Net profit for the first six months is down 30 per cent to Dh162 million from the Dh231 million a year ago.

What of rest of the year?

According to Bashar Obeid, CEO, “We are not out of the woods yet - the shape of the global economic recovery is still uncertain. And it is too early to determine a clear trend or change in consumer behavior.

"However, we are optimistic that growth in e-commerce will continue to drive healthy shipment volumes and expect to continue to see solid growth in the healthcare vertical, albeit at a likely slower pace of growth. As such we will continue to allocate resources to expand last-mile operations and upgrade our infrastructure, including warehouses and fleets."

None too surprisingly, domestic shipments was the solid performer through the first-half, driven by online sales deliveries. Another contributor was helping meet the urgent need for healthcare-related equipment.

“Some industries which we service are still witnessing a slow recovery,” said Obeid. “The oil and gas sector has negatively impacted the performance of freight, as has the sluggish demand for traditional retail.

“While we are starting to see a modest recovery in some of our verticals, it is too soon to say with certainty that we have returned to pre-COVID-19 levels.”

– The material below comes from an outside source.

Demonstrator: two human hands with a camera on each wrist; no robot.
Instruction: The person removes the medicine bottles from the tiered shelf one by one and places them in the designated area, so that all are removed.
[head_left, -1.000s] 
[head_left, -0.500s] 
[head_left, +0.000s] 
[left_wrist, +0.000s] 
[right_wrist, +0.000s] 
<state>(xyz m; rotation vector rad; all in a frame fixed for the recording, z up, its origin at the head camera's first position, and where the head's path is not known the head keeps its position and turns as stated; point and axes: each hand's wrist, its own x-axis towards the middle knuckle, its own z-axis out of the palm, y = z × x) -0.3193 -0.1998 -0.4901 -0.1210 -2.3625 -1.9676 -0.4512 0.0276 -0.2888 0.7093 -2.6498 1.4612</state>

The COVID-19 imposed costs
Tackling the pandemic has obviously come with higher operational costs, which in turn is hurting margins.
“While some factors pushing costs higher may dissipate or normalize over time, such as sanitization costs, others may adjust higher for an extended period, such as line-haul costs," said Bashar Obeid, CEO.
"Having said that, we have a robust balance-sheet and comfortable free cash-flow position, enabling us to manage higher costs."